SW: Being a poet is first and foremost who I am. I write and read poetry every day and it’s as much a part of my routine as eating and sleeping. I find solace through poetry and through being a poet, I find myself.

Here’s a poem from Hysteria: A Collection of Madness

The Necklace

The rope burned my hands,
My hair got caught in the knot,
I twisted it.
I wore my best dress,
My most fashionable shoes
Skinny stilettos that looked liked daggers.
I put on my choker,
(It was always my favorite necklace)
I stepped off the stool,
And danced in the air.

—Stephanie Wytovich

HWA: What were your first impressions after learning about the Stoker nomination? What is the impact and import of the nomination?

SW: I was shocked. Writing HYSTERIA was such an unforgettable—not to mention life-changing—experience that when I found out that it made the final ballot, I was speechless. I feel so blessed and excited to be nominated amongst such talented authors and poets.

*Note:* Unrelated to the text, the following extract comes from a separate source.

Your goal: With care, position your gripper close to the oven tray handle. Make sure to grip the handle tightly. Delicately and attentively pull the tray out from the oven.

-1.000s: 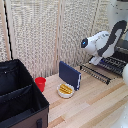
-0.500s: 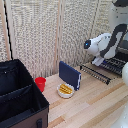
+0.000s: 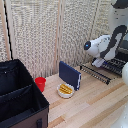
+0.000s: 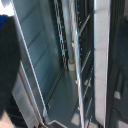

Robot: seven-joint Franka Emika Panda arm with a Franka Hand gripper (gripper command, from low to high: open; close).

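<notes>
The tray point(image 3: 102, 71) already juts out of the oven over the counter point(image 3: 95, 102) at the exterior view's right, its oven tray handle point(image 3: 94, 74) leading — the pull looks well underway — though the arm hides the gripper, so I cannot tell its grip.

A light wooden tabletop point(image 3: 95, 102) spans the lower right of the exterior view. A black fabric bin point(image 3: 20, 100) occupies its lower left, with a red cup point(image 3: 40, 83) just beside it, a small bowl of yellow food point(image 3: 66, 90) at frame centre and an upright dark-blue slab point(image 3: 69, 75) directly behind the bowl. A dark wire rack tray point(image 3: 97, 73) extends over the tabletop at centre right.
</notes>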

HWA: Who are your favorite poets? Favorite poems?

SW: My favorite poets are Sylvia Plath, E. E. Cummings, Ted Hughes, and Charles Bukowski. I’ve also recently been reading a great deal of Rumi and Pablo Neruda, and have been throwing in some Whitman as the weather starts to turn.

My favorite poem is “The Moon and the Yew Tree” by Sylvia Plath.

The Moon And The Yew Tree

This is the light of the mind, cold and planetary
The trees of the mind are black. The light is blue.
The grasses unload their griefs on my feet as if I were God
Prickling my ankles and murmuring of their humility
Fumy, spiritous mists inhabit this place.
Separated from my house by a row of headstones.
I simply cannot see where there is to get to.

The moon is no door. It is a face in its own right,
White as a knuckle and terribly upset.
It drags the sea after it like a dark crime; it is quiet
With the O-gape of complete despair. I live here.
Twice on Sunday, the bells startle the sky —
Eight great tongues affirming the Resurrection
At the end, they soberly bong out their names.

The yew tree points up, it has a Gothic shape.
The eyes lift after it and find the moon.
The moon is my mother. She is not sweet like Mary.
Her blue garments unloose small bats and owls.
How I would like to believe in tenderness —
The face of the effigy, gentled by candles,
Bending, on me in particular, its mild eyes.

I have fallen a long way. Clouds are flowering
Blue and mystical over the face of the stars
Inside the church, the saints will all be blue,
Floating on their delicate feet over the cold pews,
Their hands and faces stiff with holiness.
The moon sees nothing of this. She is bald and wild.
And the message of the yew tree is blackness—blackness and silence.

—Sylvia Plath


Mourning Jewelry by Stephanie Wytovich

Mourning Jewelry by Stephanie Wytovich

Stephanie’s latest collection of poetry, Mourning Jewelry, is now available. For more, visit her website at http://stephaniewytovich.blogspot.com.

Here’s a poem from Mourning Jewelry

Bloodletting

There are little cuts of sadness
that bleed from my arms—punishment
for every time I think of him. I never
see the knife, but I always feel it, and I
imagine that it’s sterling silver, adorned
with a Corinthian rose handle, the one he
used to open my letters with. I pretend he’s
merely writing me love notes to wake up to,
careful calligraphy strung together by the
heart of a romantic, but I know that I’m
the poet because I always sign my work.